Bug #14729for one instance of this problem
Subtasks
Related issues
Related to Tails - |
Resolved | 2017-09-26 | |
Related to Tails - |
Resolved | 2018-04-11 | |
Related to Tails - |
Resolved | ||
Blocks Tails - Feature #16209: Core work: Foundations Team | Confirmed |
History
#1 Updated by intrigeri 2017-09-27 07:51:59
- related to
Bug #14729: Fix gdk-pixbuf vulnerability (CVE-2017-2862) added
#2 Updated by intrigeri 2017-09-27 07:53:09
- Subject changed from Improve tracking of security updates during the freeze to Track security updates during the Tails code freeze
- Description updated
#3 Updated by anonym 2017-09-27 13:48:14
The comment Bug #14729#note-4 is relevant here.
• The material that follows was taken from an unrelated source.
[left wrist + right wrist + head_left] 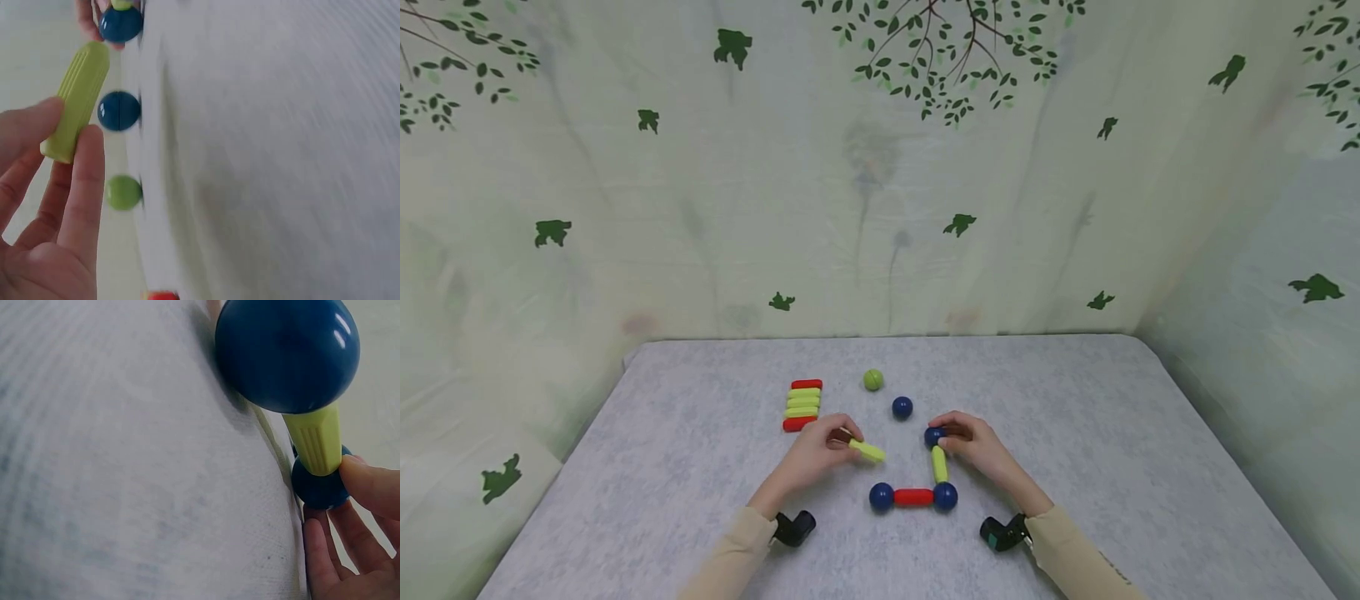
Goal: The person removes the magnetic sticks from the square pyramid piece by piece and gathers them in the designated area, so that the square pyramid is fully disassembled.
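Note:
My left hand [822, 450] pinches a yellow-green rod [76, 103] between thumb and fingers, raised off the table in the left wrist view. With my right hand [973, 446] I hold a blue ball [934, 437] at the far end of another yellow-green rod [939, 465]. That rod runs to a second blue ball [945, 497] at a corner. From the corner a red rod [913, 497] lies leftward to a third blue ball [882, 497]. Together they form an L on the table. In the right wrist view the corner ball [287, 353] looms close.
A loose blue ball [902, 407] and a green ball [872, 380] lie beyond the hands. At the back left, several yellow-green rods [803, 402] lie in a row between two red rods [807, 384]. A pale cloth covers the table [700, 400]; a leaf-printed curtain hangs behind.

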`<state>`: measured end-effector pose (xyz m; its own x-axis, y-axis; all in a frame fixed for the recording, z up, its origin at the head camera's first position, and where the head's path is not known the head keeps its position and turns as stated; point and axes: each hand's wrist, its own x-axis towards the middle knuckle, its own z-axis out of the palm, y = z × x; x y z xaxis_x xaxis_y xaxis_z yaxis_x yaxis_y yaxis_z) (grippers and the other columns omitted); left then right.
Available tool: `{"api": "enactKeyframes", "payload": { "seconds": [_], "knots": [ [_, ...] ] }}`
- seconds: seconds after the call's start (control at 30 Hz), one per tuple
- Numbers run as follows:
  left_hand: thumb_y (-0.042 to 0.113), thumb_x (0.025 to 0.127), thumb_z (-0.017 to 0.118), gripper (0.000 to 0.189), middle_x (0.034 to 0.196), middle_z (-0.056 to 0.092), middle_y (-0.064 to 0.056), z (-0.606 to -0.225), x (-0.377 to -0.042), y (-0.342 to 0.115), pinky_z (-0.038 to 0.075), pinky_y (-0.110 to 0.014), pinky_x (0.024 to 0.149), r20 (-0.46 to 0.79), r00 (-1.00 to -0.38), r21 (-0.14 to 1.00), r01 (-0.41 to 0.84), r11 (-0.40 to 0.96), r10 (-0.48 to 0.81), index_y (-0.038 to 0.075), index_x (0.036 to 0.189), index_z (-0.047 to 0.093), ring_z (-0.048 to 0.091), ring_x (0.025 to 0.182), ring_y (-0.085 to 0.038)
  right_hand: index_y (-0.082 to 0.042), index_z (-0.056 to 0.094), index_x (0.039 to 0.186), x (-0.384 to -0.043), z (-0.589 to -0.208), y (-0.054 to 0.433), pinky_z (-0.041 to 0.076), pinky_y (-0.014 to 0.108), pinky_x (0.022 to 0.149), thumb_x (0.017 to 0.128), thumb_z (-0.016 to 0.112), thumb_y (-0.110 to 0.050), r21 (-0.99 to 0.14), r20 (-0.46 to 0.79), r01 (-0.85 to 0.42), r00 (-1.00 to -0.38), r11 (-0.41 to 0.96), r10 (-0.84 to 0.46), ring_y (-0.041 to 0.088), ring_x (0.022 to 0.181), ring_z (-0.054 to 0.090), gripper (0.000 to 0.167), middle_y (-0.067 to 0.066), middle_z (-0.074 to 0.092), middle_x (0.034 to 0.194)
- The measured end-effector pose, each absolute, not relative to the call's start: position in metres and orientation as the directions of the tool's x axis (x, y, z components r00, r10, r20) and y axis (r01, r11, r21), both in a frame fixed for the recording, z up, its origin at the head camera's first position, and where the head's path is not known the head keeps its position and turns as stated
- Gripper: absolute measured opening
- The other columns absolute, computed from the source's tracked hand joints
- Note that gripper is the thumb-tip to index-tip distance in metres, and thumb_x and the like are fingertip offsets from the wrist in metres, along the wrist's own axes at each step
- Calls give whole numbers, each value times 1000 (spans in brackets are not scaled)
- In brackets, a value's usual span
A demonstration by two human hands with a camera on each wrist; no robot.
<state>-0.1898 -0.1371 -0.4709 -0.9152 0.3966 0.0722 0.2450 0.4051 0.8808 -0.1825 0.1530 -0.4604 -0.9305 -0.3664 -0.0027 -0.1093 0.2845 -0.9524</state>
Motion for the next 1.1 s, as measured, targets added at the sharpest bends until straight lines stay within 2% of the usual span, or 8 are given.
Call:
{"api": "enactKeyframes", "payload": {
  "seconds": [0.13, 0.3, 0.57, 0.77, 0.9, 1.0, 1.1],
  "knots": [
    [2, 82, 73, 15, 93, 63, -2, -470, -187, -158, 52, -29, 79, 84, -967, 873, 188, 449, 241, 10, 91, 64, 62, 91, -18, 6, 59, 118, -182, -461, 153, 45, 35, 85, 92, 56, 3, -951, -3, -108, -933, 289, -360, 34, 107, 56, 26, 21, 59, 119],
    [1, 81, 74, 16, 92, 63, -3, -471, -185, -185, 50, -28, 73, 131, -988, 831, 152, 536, 77, 8, 91, 65, 58, 86, -19, 6, 59, 118, -182, -460, 153, 46, 37, 87, 92, 57, 3, -951, -4, -107, -934, 291, -357, 34, 108, 56, 26, 20, 59, 119],
    [-2, 81, 72, 13, 92, 65, -9, -471, -187, -205, 50, -33, 72, 122, -992, 778, 87, 622, -13, 4, 88, 63, 60, 86, -23, 6, 59, 119, -182, -460, 154, 46, 41, 89, 92, 57, 3, -950, -3, -108, -935, 292, -355, 34, 108, 56, 27, 20, 59, 119],
    [-6, 78, 71, 15, 87, 63, -9, -474, -193, -205, 50, -34, 69, 132, -991, 739, 96, 666, -3, 2, 83, 60, 60, 80, -23, 6, 59, 119, -182, -460, 153, 45, 40, 89, 92, 57, 3, -952, -1, -110, -933, 286, -359, 35, 109, 55, 27, 21, 59, 120],
    [-5, 79, 71, 16, 84, 57, -7, -476, -195, -204, 49, -36, 71, 158, -987, 695, 130, 708, 26, 4, 82, 59, 56, 79, -21, 6, 59, 119, -182, -460, 152, 46, 39, 89, 92, 57, 2, -948, -8, -107, -933, 298, -359, 34, 109, 55, 27, 20, 59, 120],
    [-3, 80, 72, 17, 87, 55, -5, -475, -193, -201, 48, -34, 71, 201, -973, 687, 225, 691, 116, 7, 85, 61, 54, 82, -20, 6, 59, 119, -182, -460, 152, 46, 40, 89, 92, 57, 2, -947, -9, -106, -934, 304, -356, 34, 108, 56, 27, 20, 59, 119],
    [-3, 82, 71, 17, 93, 59, -4, -470, -188, -192, 50, -31, 72, 205, -929, 715, 356, 602, 307, 8, 92, 63, 56, 85, -20, 5, 60, 119, -182, -460, 152, 46, 40, 89, 92, 57, 3, -947, -7, -106, -938, 304, -348, 33, 108, 56, 27, 19, 59, 119]
  ]
}}
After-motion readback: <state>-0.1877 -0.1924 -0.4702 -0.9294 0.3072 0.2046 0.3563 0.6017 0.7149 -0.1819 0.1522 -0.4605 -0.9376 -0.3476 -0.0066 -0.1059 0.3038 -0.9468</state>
In particular, I believe the solution our security tracking woes is to automate it.
#4 Updated by intrigeri 2017-09-28 05:47:41
A short-term, trivial fix would be to:
- add another instance of “Coordinate with Debian security updates” (that we already have in the Pre-freeze section of our release process later in our release process
- generalize a bit https://tails.boum.org/contribute/release_process/Debian_security_updates/ to make it cover the two cases this ticket is about
#5 Updated by anonym 2017-11-15 11:30:57
- Target version changed from Tails_3.3 to Tails_3.5
#6 Updated by anonym 2018-01-23 19:52:52
- Target version changed from Tails_3.5 to Tails_3.6
#7 Updated by anonym 2018-02-19 13:54:43
- Target version changed from Tails_3.6 to Tails_3.7
#8 Updated by intrigeri 2018-03-28 09:59:37
Regarding the 1st problem: check the list of packages upgraded between a build from our frozen release branch (stable or testing) and a build from a devel branch (that’s unfrozen).
Regarding the 2nd problem: check if any included package has a smaller version that in Debian stable + security. E.g. use the same API as rmadison uses to query the Debian archive.
#9 Updated by intrigeri 2018-04-13 11:55:33
- Target version changed from Tails_3.7 to Tails_3.8
#10 Updated by intrigeri 2018-05-25 13:24:52
- Target version changed from Tails_3.8 to Tails_3.10.1
#11 Updated by Anonymous 2018-08-17 06:37:24
- Assignee changed from anonym to intrigeri
I’m tentatively reassigning this to FT so you can decide what to do with this ticket.
#12 Updated by intrigeri 2018-08-17 12:23:27
- Assignee changed from intrigeri to anonym
> I’m tentatively reassigning this to FT so you can decide what to do with this ticket.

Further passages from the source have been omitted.